Shaka King

  • Judas and the Black Messiah (2021)

    (On Cable TV, July 2021) There’s been, in keeping with the times, quite a subgenre of 1960s-activism movies latterly — many of them Oscar-nominated. A recurrent theme of this latest crop has been a hard look at the efforts of the United States government in sabotaging civil rights activism. Judas and the Black Messiah is even more caustic in depicting systemic racism within American law enforcement, escalating to murder in a way that will feel eerily familiar to twenty-first century viewers. One of the film’s strengths, as it presents the twin stories of Black Panther activist Fred Hampton and small-time crook turned FBI informer William O’Neal, is to present a convincing picture of what it was like to be involved with the Black Panthers at the time, in-between aggressive rhetoric and the toll taken by opposing the system. The real-life story dramatized here has a quasi-operatic tragic grandeur of betrayal and guilt — the real-life death of O’Neil providing a sobering coda to the film.
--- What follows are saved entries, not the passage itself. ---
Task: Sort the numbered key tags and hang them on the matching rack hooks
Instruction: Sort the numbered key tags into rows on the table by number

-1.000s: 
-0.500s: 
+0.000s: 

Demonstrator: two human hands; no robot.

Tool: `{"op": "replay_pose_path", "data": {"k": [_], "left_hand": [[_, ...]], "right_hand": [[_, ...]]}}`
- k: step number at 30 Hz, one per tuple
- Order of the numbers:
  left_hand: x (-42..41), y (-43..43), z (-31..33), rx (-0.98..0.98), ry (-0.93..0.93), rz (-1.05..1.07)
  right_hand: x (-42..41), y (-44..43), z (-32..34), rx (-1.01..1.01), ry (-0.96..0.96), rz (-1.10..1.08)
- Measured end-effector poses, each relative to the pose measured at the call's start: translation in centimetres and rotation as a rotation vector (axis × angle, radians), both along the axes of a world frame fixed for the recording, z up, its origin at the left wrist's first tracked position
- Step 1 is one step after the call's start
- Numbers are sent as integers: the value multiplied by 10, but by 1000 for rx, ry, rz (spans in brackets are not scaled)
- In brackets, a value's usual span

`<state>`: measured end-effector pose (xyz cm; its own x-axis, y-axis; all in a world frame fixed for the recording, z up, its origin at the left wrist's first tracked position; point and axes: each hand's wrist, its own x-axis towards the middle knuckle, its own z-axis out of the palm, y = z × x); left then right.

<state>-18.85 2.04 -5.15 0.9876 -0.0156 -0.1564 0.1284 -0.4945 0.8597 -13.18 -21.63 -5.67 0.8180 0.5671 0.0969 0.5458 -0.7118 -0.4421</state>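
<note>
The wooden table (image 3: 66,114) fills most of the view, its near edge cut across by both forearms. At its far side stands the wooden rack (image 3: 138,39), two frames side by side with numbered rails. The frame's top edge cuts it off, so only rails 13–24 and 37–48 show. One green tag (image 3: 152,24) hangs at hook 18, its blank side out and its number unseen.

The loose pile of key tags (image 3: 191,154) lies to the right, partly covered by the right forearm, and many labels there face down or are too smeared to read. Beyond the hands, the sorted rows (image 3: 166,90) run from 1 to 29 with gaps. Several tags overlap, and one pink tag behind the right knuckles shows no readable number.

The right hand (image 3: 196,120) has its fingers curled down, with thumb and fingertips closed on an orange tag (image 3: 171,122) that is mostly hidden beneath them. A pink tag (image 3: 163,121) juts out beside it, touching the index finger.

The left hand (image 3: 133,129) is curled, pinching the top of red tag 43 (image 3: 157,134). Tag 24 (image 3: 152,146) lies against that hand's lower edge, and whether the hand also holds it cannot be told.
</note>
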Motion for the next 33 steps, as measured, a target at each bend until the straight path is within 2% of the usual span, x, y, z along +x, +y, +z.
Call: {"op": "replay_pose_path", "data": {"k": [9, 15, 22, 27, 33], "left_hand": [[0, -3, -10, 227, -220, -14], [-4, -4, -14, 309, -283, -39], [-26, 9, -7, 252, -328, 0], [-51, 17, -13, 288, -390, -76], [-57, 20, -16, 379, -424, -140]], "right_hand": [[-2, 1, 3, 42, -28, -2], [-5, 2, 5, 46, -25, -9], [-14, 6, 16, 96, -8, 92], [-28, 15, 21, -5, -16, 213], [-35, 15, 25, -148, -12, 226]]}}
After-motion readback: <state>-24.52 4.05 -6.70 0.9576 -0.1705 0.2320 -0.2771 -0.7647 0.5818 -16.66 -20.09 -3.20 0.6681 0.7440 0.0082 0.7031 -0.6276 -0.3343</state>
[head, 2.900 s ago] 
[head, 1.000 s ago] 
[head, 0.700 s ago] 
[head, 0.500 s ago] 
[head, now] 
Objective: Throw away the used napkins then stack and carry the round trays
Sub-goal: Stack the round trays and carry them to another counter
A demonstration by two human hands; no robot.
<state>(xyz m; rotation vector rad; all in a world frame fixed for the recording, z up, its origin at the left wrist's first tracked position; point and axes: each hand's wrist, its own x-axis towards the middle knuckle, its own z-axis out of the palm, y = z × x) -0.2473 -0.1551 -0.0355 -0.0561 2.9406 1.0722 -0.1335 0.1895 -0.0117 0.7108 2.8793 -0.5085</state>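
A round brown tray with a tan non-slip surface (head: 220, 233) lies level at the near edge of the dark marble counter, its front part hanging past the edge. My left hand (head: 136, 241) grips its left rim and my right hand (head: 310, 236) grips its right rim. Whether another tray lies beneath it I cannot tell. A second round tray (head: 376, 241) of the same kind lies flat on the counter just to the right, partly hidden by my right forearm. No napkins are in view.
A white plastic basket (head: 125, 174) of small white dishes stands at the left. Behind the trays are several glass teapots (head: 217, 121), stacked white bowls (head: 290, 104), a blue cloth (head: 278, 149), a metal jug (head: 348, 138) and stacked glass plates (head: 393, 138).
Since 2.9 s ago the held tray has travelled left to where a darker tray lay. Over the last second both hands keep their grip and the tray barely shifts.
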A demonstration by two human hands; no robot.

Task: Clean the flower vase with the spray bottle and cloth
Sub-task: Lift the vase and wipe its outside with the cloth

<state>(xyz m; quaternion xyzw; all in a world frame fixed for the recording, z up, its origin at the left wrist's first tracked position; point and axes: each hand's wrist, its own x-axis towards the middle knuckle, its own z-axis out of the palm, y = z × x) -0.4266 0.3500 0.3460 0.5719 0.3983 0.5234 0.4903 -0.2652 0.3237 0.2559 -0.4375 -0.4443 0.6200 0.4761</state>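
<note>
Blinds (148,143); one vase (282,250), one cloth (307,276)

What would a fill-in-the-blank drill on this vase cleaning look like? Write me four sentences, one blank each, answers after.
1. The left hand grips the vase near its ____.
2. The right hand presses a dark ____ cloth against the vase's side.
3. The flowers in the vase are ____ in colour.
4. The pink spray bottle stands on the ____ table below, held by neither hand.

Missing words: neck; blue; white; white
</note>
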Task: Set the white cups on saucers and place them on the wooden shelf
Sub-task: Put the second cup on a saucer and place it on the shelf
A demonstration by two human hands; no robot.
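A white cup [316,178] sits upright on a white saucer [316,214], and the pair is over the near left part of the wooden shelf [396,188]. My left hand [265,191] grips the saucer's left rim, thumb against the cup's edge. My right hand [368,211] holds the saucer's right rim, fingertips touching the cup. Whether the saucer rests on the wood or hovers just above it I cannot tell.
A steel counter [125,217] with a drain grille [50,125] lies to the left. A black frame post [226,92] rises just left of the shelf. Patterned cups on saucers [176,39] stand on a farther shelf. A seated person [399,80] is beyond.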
While the script and direction of the film are both really good (some great work by Shaka King on both counts), the film’s biggest assets remain the acting talent assembled for the occasion. Daniel Kaluuya is incandescent as Hampton — playing a revolutionary with a flair for rhetoric takes panache, and you can see how Kaluuya ended up with an Oscar. Still, there’s also quite a lot in the ensemble cast: Lakeith Stanfield has a more subtle but not less difficult role as the reluctant informant; Jesse Plemons is his usual unbearable self as an FBI agent; Dominique Fishback is compelling whenever she’s on-screen; and there’s some irony in having Martin Sheen play J. Edgar Hoover. Comparisons with other recent films, such as The Trial of the Chicago 7, The United States vs. Billie Holliday and BlacKKKlansman, are inevitable, not unwarranted but not necessarily to Judas and the Black Messiah’s detriment — it has style, theme and narrative difference enough to distinguish itself, and some striking acting to appreciate on its own.